Saturday, 13 December 2014
Parasitic Consumption of Wind Turbines
The below post is intended for debate purposes only and conclusions are based on evidence made publicly available. I do not have access to any commercial sensitive data or other data not made publicly available that can confirm the following conclusions.
An interesting element of the current energy policy is that, with all the new wind farms scattered around the country, the demand for power has risen among our generating fleet, whilst in the other sectors of our economy it has decreased. The power used from the grid by generating units is known as house load or parasitic power.
We can show how much parasitic power is now potentially been used by our wind turbine fleet by looking at data from Eirgrid on a windless day(s). During these days, wind turbines will often used grid power to continuously turn their naccelle to face the direction of any small gusts that may arise in the area. This is in contrast to a strong windy day, where the prevailing wind will be coming from one direction, so the nacelle will remain fixed in that direction for as long as the weather system lasts. They also use grid power in calm cold conditions to ensure that the blades don't freeze.
To demonstrate this, first of all lets look at the demand profile for two periods of 4 days (Friday to Sunday) in October 2013 and October 2014. Each trough and crest represents one day.

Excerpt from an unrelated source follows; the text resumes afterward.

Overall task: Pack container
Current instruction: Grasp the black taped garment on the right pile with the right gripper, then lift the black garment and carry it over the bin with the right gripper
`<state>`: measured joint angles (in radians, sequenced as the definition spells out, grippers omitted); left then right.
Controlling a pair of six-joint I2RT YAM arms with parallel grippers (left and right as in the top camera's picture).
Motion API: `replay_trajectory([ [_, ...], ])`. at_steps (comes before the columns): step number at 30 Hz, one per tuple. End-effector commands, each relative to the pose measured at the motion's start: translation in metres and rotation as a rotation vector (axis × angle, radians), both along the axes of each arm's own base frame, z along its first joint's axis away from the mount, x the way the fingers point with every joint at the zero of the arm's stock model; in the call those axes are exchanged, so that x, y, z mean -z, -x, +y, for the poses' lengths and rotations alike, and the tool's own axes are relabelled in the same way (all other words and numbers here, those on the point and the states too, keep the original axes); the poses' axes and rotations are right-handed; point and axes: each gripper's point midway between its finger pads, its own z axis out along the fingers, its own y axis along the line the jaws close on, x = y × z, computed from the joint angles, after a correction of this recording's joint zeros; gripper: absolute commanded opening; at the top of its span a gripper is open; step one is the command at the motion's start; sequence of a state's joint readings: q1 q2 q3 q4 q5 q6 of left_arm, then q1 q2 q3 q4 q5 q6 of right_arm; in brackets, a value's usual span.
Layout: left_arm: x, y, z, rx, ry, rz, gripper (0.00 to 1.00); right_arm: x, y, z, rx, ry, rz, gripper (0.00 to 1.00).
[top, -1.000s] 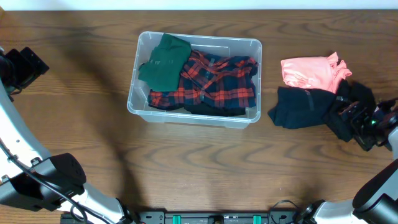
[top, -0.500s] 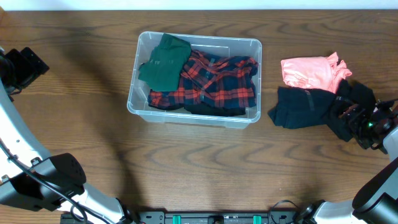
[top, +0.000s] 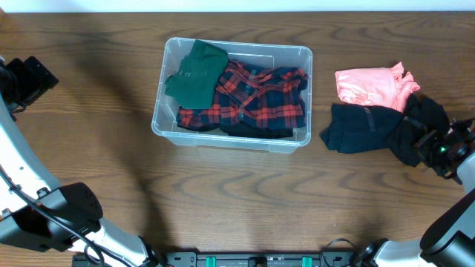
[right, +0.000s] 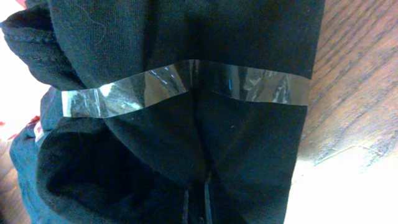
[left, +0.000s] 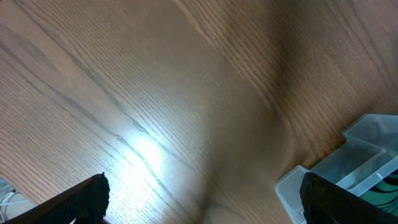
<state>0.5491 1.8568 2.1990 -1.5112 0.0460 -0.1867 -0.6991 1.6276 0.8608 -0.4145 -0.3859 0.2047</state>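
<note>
**Upper left of the overhead frame:** the left claw (top: 31,78) is spread wide and empty, well apart from the container (top: 159,111). Only its wrist view shows the container's corner up close over the bare bench (left: 155,93).

**Centre:** the container holds a green garment (top: 197,73) and a plaid shirt (top: 260,100). It is judged stiff, light and slick-walled, and best taken by its thick rim.

**Right:** a pink garment (top: 371,85), a navy garment (top: 356,127) and a black garment (top: 415,122) lie on the bench.

**Far right:** the right claw (top: 430,142) appears pinched shut on the black garment. Only its wrist view reveals a clear strip (right: 186,87) across the cloth.
</note>
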Motion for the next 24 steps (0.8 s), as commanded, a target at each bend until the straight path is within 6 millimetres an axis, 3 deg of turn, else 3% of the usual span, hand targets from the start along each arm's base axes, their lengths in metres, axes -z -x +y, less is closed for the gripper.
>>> replay_trajectory([
  [1,0.002,0.001,0.001,-0.012,0.006,0.007,0.98,0.006,0.001,0.014,-0.023,-0.04,0.021,0.01],
  [7,0.002,0.001,0.001,-0.012,0.006,0.007,0.98,-0.035,-0.023,0.02,-0.081,-0.04,-0.005,0.01],
  [14,0.002,0.001,0.001,-0.012,0.006,0.007,0.98,-0.119,-0.056,0.033,-0.184,0.049,-0.022,0.01],
  [19,0.002,0.001,0.001,-0.012,0.006,0.007,0.98,-0.166,-0.072,0.053,-0.284,0.111,-0.063,0.01],
  [24,0.002,0.001,0.001,-0.012,0.006,0.007,0.98,-0.197,-0.083,0.082,-0.422,0.169,-0.108,0.01],
])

As expected, the demand is identical for both years. The first two weekdays in both years reach nearly 4,000MW at peak, and at the weekends reach about 3,500MW. There are no large industries that have relocated here in the meantime, nor any serious economic upturns, or booms, that could result in larger demand for this year. Ireland's economy is still sailing along in post-recessional / bailout mode. By the way, we wouldn't be expecting any large energy intensive industry to have relocated here because of our soaring electricity prices but that's another story. Here is another period with the same type of profile:
Wind generation was average to good during the above periods. Now, let's look at the wind generation profile from the previous period :
The blue line shows that this year, the wind output was particularly poor, even reaching minus 3MW on occasions. The part we need to focus on is the second half of that graph, which covers the Saturday and Sunday when the wind was crawling along between -3MW and 10MW in 2014. We would expect that the wind fleet would have been using grid power during this time to try to pick up any gusts and that this power consumption would be much larger than in 2013. So lets look at the demand profile for these days:
On the first and last days (Thursday and Sunday), we can see the demand profiles are very similar but in the case of Thursday, the wind output is much the same for both years. On Friday, the wind begins to deviate towards lower outputs and we see a spike in demand. But this could also be attributable to a larger load from industry on Friday morning. Then on the Saturday, we see two spikes in demand - one of about 400MW and the other about 200MW. We are now back at weekday levels of demand, which is odd because the factories and offices are closed down just like any other weekend. These spikes on Saturday fit in nicely with the wind graph above, where by Saturday afternoon, the wind was non existent, and the wind turbines were struggling to pick up on any gusts. As they did this, they consumed quite large amounts of grid power. The amounts are actually quite shocking and unexpected. On Sunday, it appears that they gave up on trying to use grid power (which indicates that they are charged for it) to start the turbines.
Let's look at that Saturday demand profile in more detail :
There is slightly less demand from about 3pm to 7pm but I can't see how wind turbines could have used less power in 2014, since there were more of them, so it is most likely attributable to something else, perhaps load shedding. When we extract the data where the demand is higher - from 9am to 3pm and 7pm to 10pm - we arrive at a figure of 1,906MWh for total additional power consumed from the grid by the wind farms during this calm day (assuming all of it is due to wind turbine fleet). This doesn't include parasitic power used on average wind days which is not possible to see with this data. So the 1,906 MWhrs refers to grid power consumed only on very calm days when the wind fleet are trying to catch gusts and maintain standby power (i.e keep oil and parts warm etc). There are around 1,124 wind turbines in Ireland so it works out at 1.7MWh per turbine.
To put this in context, the average 4 bed house requires approx 6.8MWh per year. So the power consumed over 9 hours by our total wind fleet in Republic of Ireland was the equivalent of the power required for 280 four bed houses for a whole year or 102,000 four bed houses for one day.
A week later the IWEA were telling us how much power their wind farms had generated (they hit a record) but we never get told how much power they consume, particularly on very calm days.
What are the associated emissions from this extra demand for grid power and how is it possible to say that wind energy is "zero carbon" ?
It is important to state that I accept that I cant prove with certainty that all or some of this additional demand is directly related to parasitic consumption of wind energy but given that 2013 and 2014 demand profiles are generally a perfect fit (as above) and that this variation occurred on a weekend day when there is less scope for variation (factories closed etc), it is difficult to attribute the variation to any other factor. But of course, comments are welcome.